• _WORK INSTRUCTIONS_: Without the pictures, return each record as it appears.

(Data extracted from a collection)
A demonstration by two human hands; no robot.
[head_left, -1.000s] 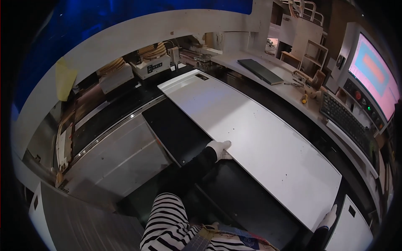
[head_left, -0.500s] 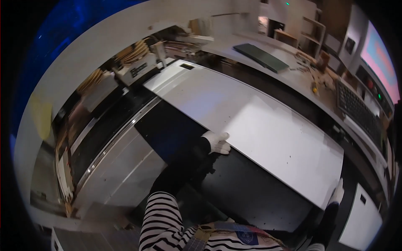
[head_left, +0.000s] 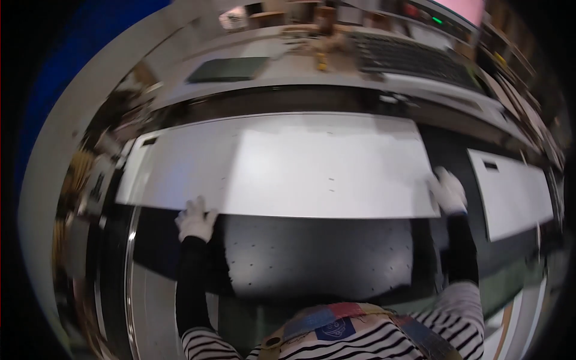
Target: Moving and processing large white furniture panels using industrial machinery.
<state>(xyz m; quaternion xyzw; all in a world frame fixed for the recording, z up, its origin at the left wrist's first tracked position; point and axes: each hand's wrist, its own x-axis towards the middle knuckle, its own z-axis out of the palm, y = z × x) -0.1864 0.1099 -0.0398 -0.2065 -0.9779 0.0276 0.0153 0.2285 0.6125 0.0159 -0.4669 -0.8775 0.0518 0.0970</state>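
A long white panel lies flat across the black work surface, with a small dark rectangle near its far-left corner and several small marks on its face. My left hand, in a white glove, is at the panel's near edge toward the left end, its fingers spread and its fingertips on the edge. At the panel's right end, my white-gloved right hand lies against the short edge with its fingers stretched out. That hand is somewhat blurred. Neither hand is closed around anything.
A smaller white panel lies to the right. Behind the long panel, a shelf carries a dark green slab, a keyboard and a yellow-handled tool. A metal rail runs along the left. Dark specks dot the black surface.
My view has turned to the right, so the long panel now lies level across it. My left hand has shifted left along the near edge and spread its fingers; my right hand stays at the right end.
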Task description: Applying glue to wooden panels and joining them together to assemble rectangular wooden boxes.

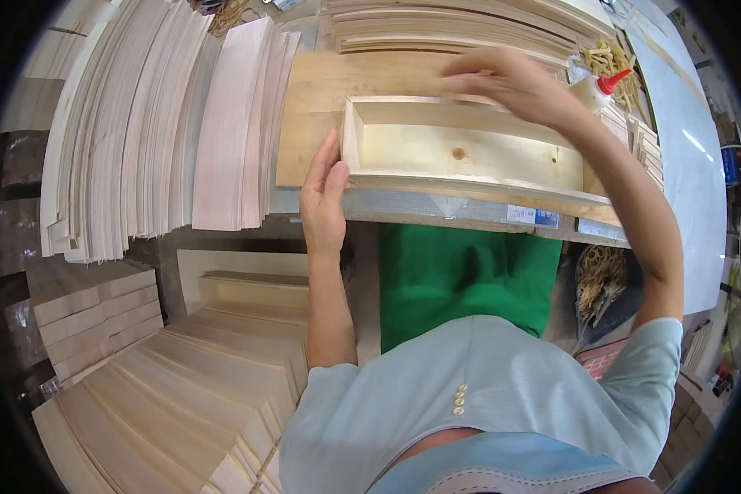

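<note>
While you lean over the bench (403, 204), this is how things lie.

Box: a shallow open wooden box (461, 152) of pale, unfinished wood, long and narrow, with thin side walls and a small dark knot in its floor near the middle.
Box position: it lies on a flat wooden board (321, 99) on the bench, straight ahead of you, its long side running left to right.
Left hand: your left hand (323, 193) lies flat, fingers together and stretched forward, pressed against the outside of the box's left end wall at the near corner; it grips nothing.
Left arm: your forearm runs nearly straight up from your body to that corner.
Right hand: your right hand (506, 82) hangs over the far wall of the box, palm down, fingers loosely spread and pointing left; it is blurred, and you cannot tell whether the fingertips touch the wood. It holds nothing.
Right arm: bent at the elbow, it reaches across the right end of the box.
Glue bottle: a white glue bottle (597, 89) with a red tip lies just beyond your right wrist.
Veneer: stacks of thin pale wood sheets (156, 123) fan out on your left.
Lap: a green cloth (461, 276) covers your lap below the bench edge.
</note>
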A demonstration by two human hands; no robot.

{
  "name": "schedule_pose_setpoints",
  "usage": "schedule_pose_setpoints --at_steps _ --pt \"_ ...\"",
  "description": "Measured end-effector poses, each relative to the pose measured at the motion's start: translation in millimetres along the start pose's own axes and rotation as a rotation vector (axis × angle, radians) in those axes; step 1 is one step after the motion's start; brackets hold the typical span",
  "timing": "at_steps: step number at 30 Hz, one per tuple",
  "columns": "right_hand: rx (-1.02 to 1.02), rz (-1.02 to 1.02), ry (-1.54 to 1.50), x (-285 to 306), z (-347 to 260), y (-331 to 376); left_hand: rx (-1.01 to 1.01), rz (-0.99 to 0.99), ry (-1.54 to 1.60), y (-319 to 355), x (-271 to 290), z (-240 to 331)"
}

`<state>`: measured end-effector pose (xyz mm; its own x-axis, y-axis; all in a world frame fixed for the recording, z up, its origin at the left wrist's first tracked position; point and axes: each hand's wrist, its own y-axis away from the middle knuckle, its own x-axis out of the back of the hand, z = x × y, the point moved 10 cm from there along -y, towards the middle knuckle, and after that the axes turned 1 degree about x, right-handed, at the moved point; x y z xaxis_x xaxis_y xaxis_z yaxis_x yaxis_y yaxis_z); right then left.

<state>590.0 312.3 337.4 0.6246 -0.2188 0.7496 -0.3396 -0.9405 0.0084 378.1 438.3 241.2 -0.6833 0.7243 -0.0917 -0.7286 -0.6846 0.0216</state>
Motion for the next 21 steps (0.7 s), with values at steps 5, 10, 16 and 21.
schedule_pose_setpoints --at_steps 5,10,16,21 --pt "-0.135 -0.338 -0.089 -79.7 -14.6 -91.7 -0.017 0.011 -0.065 2.3 -0.9 5.8" --pt "-0.252 -0.522 -0.154 -102.5 -8.2 -99.8 -0.038 0.021 -0.095 3.3 -0.1 10.9" --pt "-0.365 -0.592 -0.201 -105.9 -7.1 -101.4 -0.045 -0.004 -0.07 2.7 0.9 11.6" --pt "-0.314 -0.513 -0.191 -98.1 -0.7 -96.3 -0.085 0.01 -0.088 1.3 -1.5 9.2"
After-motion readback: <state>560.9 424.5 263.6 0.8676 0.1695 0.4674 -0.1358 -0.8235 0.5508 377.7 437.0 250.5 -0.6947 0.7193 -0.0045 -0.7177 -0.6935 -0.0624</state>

• _REPLY_:
A demonstration by two human hands; no robot.
[head_left, -1.000s] 
[head_left, -0.500s] 
[head_left, +0.000s] 
Target: Moving and processing large white furniture panels using industrial machinery.
<state>(xyz m; quaternion xyzw; all in a world frame fixed for the recording, z up, its origin at the left wrist's first tracked position; point and axes: each hand's wrist, its own x-axis towards the middle knuckle, its own z-axis out of the palm, y = z × x) -0.1864 0.1099 -0.0398 -0.2065 -0.9779 0.0276 0.0153 0.2285 0.6125 0.0159 -0.4669 -0.8775 0.0518 0.0970</state>
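A long white panel lies flat across the black work surface, with a small dark rectangle near its far-left corner and several small marks on its face. My left hand, in a white glove, is at the panel's near edge toward the left end, its fingers spread and its fingertips on the edge. At the panel's right end, my white-gloved right hand lies against the short edge with its fingers stretched out. That hand is somewhat blurred. Neither hand is closed around anything.
A smaller white panel lies to the right. Behind the long panel, a shelf carries a dark green slab, a keyboard and a yellow-handled tool. A metal rail runs along the left. Dark specks dot the black surface.
My view has turned to the right, so the long panel now lies level across it. My left hand has shifted left along the near edge and spread its fingers; my right hand stays at the right end.
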Task description: Applying glue to wooden panels and joining them together to assemble rectangular wooden boxes.


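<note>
While you lean over the bench (403, 204), this is how things lie.

Box: a shallow open wooden box (461, 152) of pale, unfinished wood, long and narrow, with thin side walls and a small dark knot in its floor near the middle.
Box position: it lies on a flat wooden board (321, 99) on the bench, straight ahead of you, its long side running left to right.
Left hand: your left hand (323, 193) lies flat, fingers together and stretched forward, pressed against the outside of the box's left end wall at the near corner; it grips nothing.
Left arm: your forearm runs nearly straight up from your body to that corner.
Right hand: your right hand (506, 82) hangs over the far wall of the box, palm down, fingers loosely spread and pointing left; it is blurred, and you cannot tell whether the fingertips touch the wood. It holds nothing.
Right arm: bent at the elbow, it reaches across the right end of the box.
Glue bottle: a white glue bottle (597, 89) with a red tip lies just beyond your right wrist.
Veneer: stacks of thin pale wood sheets (156, 123) fan out on your left.
Lap: a green cloth (461, 276) covers your lap below the bench edge.
</note>
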A demonstration by two human hands; no robot.

{
  "name": "schedule_pose_setpoints",
  "usage": "schedule_pose_setpoints --at_steps _ --pt \"_ ...\"",
  "description": "Measured end-effector poses, each relative to the pose measured at the motion's start: translation in millimetres along the start pose's own axes and rotation as a rotation vector (axis × angle, radians) in those axes; step 1 is one step after the motion's start; brackets hold the typical span",
  "timing": "at_steps: step number at 30 Hz, one per tuple",
  "columns": "right_hand: rx (-1.02 to 1.02), rz (-1.02 to 1.02), ry (-1.54 to 1.50), x (-285 to 306), z (-347 to 260), y (-331 to 376); left_hand: rx (-1.01 to 1.01), rz (-0.99 to 0.99), ry (-1.54 to 1.60), y (-319 to 355), x (-271 to 290), z (-240 to 331)"
}

`<state>`: measured end-effector pose (xyz mm; its own x-axis, y-axis; all in a world frame fixed for the recording, z up, its origin at the left wrist's first tracked position; point and axes: each hand's wrist, its own y-axis away from the middle knuckle, its own x-axis out of the back of the hand, z = x × y, the point moved 10 cm from there along -y, towards the middle knuckle, and after that the axes turned 1 degree about x, right-handed, at the moved point; x y z xaxis_x xaxis_y xaxis_z yaxis_x yaxis_y yaxis_z); right then left.

<state>590.0 312.3 337.4 0.6246 -0.2188 0.7496 -0.3396 -0.9405 0.0084 378.1 438.3 241.2 -0.6833 0.7243 -0.0917 -0.7286 -0.6846 0.0216</state>
Motion for the next 21 steps (0.7 s), with values at steps 5, 10, 16 and 21.
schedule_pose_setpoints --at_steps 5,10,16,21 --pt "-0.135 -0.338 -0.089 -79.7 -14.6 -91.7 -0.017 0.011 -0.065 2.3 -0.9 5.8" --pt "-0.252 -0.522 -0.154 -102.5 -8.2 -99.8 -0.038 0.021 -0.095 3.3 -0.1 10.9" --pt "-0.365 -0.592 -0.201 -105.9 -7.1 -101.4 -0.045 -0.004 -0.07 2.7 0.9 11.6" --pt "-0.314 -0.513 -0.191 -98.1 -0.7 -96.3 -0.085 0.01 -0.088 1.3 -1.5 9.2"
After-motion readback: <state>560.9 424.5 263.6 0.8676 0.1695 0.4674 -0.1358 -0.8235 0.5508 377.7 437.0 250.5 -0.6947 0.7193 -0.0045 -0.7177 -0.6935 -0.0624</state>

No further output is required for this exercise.